== Work required ==
Copy out exactly the lines below that run from the one holding "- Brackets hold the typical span" to the one holding "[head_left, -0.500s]", keeping both of those lines and no others.

== Data section ==

↓

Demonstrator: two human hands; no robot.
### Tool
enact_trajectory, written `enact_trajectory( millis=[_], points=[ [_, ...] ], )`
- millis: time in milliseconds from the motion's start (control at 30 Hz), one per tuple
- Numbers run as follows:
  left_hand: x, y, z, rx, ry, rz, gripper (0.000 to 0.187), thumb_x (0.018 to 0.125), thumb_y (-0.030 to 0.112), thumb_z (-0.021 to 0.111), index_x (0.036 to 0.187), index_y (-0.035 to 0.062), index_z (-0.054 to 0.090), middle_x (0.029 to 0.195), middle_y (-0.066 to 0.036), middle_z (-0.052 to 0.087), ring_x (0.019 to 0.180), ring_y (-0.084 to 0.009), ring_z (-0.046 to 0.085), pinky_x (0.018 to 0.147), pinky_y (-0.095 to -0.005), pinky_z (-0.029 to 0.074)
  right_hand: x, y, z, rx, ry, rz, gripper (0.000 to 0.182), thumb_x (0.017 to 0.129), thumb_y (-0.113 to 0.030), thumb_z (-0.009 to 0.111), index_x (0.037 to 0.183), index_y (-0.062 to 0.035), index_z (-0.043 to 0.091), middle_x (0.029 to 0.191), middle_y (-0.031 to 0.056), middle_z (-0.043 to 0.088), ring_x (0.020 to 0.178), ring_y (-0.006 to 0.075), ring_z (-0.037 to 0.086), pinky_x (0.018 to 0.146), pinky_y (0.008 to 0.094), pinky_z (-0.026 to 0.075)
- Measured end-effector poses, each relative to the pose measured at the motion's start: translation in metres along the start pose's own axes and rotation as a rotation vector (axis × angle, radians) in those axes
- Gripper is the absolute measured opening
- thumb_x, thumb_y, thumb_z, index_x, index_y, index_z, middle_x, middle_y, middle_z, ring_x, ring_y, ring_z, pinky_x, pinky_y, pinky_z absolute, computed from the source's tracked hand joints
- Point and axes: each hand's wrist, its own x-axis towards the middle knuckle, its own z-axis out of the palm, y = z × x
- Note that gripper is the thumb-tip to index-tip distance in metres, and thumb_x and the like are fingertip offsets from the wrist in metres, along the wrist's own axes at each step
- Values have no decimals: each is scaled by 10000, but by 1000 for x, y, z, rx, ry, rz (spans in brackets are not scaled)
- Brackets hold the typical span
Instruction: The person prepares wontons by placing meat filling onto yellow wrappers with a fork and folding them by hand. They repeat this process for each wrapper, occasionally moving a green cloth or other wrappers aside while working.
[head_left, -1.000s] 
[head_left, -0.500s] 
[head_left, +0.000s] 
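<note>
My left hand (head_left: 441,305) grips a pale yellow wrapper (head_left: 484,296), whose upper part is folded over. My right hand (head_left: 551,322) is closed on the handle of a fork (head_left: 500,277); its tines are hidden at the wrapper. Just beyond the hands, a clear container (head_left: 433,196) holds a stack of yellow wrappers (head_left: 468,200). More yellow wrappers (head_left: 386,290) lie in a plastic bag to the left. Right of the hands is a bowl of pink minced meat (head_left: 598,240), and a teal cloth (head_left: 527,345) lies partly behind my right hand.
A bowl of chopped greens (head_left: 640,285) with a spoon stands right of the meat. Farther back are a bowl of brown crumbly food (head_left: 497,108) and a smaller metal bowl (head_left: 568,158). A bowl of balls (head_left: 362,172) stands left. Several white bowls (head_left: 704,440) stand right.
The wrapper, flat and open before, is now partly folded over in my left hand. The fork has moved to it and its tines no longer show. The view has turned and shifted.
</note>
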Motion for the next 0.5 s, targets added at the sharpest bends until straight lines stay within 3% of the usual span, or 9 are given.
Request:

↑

== Response to this task ==
- Brackets hold the typical span
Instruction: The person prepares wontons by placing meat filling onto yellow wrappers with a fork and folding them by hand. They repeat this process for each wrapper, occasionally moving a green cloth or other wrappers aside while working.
[head_left, -1.000s] 
[head_left, -0.500s] 

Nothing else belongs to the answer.